Respecting these factors, Kumar et al. (2009) establish an approach based on a market segmentation grid, containing information about the existing markets and the competition in every niche. They use it in order to create a demand model. This is solved by a choice simulator, which makes use of a nested logit model. Furthermore, De Weck et al. (2003) propose a model, which calculates the potential demand volumes of the new products by comparing their performance against the one of the segment market leader. A different approach is established by Morgan et al. (2001), who integrate constraints about market segments and customer preferences in their modelling approach. De Weck (2006) proceeds similarly. Further papers by Bhandare and Allada (2009) or Seepersad (2000) assume certain demand scenarios as given.
Following on the market perspective and the target costing, the actual occurring costs and their relevance as a contributor to platform decision making is discussed in the existing literature as the third main aspect. The effects on costs are incorporated in nearly every of these literature examples, as cost reductions are one of the main benefits of platform strategies. The most common approach to integrate cost aspects is to immediately integrate them into the objective function in order to minimize costs or maximize profit.
Ben Arieh et al. (2009) introduce an example for a model, minimizing the costs for the platform production as well as the adding and removing of components to the platform. Kumar et al. (2009) even introduce the effects on warranty and repair costs. Another observed aspect is the learning effect introduced by De Weck (2006), who implements it in form of decreasing variable costs over time.
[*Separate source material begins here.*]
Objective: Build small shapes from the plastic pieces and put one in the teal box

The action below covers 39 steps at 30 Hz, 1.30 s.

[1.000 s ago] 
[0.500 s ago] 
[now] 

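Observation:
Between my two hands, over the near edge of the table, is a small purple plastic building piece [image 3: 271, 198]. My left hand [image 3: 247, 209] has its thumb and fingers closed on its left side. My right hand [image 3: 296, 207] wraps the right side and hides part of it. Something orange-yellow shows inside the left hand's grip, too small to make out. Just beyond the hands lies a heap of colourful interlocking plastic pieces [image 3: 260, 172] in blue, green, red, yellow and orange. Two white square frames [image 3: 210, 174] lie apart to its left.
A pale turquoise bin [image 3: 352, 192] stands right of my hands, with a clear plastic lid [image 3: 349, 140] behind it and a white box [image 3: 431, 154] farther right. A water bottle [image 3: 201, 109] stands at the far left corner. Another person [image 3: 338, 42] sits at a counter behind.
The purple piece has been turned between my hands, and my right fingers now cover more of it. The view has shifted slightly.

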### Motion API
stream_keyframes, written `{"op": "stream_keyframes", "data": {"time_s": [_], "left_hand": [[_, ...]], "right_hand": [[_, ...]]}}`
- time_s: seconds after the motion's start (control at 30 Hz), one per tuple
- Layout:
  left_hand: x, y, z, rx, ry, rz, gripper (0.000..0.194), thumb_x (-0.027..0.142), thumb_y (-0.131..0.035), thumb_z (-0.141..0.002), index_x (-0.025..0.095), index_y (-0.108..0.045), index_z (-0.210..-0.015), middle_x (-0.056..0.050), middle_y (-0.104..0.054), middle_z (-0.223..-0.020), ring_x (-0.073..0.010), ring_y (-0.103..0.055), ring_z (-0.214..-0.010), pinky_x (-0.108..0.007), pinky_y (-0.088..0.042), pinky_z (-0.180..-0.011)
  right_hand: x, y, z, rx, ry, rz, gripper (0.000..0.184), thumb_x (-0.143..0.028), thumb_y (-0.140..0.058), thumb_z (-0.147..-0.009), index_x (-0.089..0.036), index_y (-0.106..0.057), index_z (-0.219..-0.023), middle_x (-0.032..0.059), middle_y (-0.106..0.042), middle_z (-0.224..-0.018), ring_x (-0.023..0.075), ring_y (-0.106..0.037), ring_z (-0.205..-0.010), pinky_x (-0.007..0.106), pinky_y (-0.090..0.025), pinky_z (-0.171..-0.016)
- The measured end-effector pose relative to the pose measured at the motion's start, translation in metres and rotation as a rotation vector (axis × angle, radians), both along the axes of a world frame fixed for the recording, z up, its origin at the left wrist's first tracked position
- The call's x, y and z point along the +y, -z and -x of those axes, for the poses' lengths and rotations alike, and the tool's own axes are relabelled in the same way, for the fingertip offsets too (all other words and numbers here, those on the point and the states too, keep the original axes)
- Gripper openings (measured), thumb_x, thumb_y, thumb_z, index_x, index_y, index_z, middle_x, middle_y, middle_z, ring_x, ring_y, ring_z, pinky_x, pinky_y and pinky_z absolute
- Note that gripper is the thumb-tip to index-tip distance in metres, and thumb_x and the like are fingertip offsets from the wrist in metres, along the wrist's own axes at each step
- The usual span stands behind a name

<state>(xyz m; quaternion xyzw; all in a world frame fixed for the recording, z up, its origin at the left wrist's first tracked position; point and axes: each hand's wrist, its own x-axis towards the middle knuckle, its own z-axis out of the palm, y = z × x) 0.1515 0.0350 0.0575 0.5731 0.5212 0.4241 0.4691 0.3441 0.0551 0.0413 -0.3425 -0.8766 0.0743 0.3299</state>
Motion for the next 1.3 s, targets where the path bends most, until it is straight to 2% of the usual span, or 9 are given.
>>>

Further contributions to the operations perspective are only made sporadically. In Seepersad et al. (2000) the integration of the factors lead time and inventory costs is discussed in their model. Furthermore, De Weck (2006) integrates the required number of plants and plant capacity. In a similar way, Morgan et al. (2001) provide detailed capacity and lot sizing constraints. Besides, Bhandare and Allada (2009) address the product quality by implementing a quality loss, which is based on the Taguchi loss function, due to the usage of platforms.
The existing modeling and optimization approaches for the planning of automotive platforms mainly deal with the product architecture and the customer perception in order to optimize the platform strategy. Within the considered literature sources, a high degree of complexity is predominant. All of the sources determine the number of required platforms and, except from Kumar et al. (2009) and Morgan et al. (2001), all even determine the vehicle-to-platform allocation, whose implementation is preferred to the platform portfolio decision in the examined literature. Besides, in five out of nine times, the models support the platform selection and therefore increase their complexity significantly.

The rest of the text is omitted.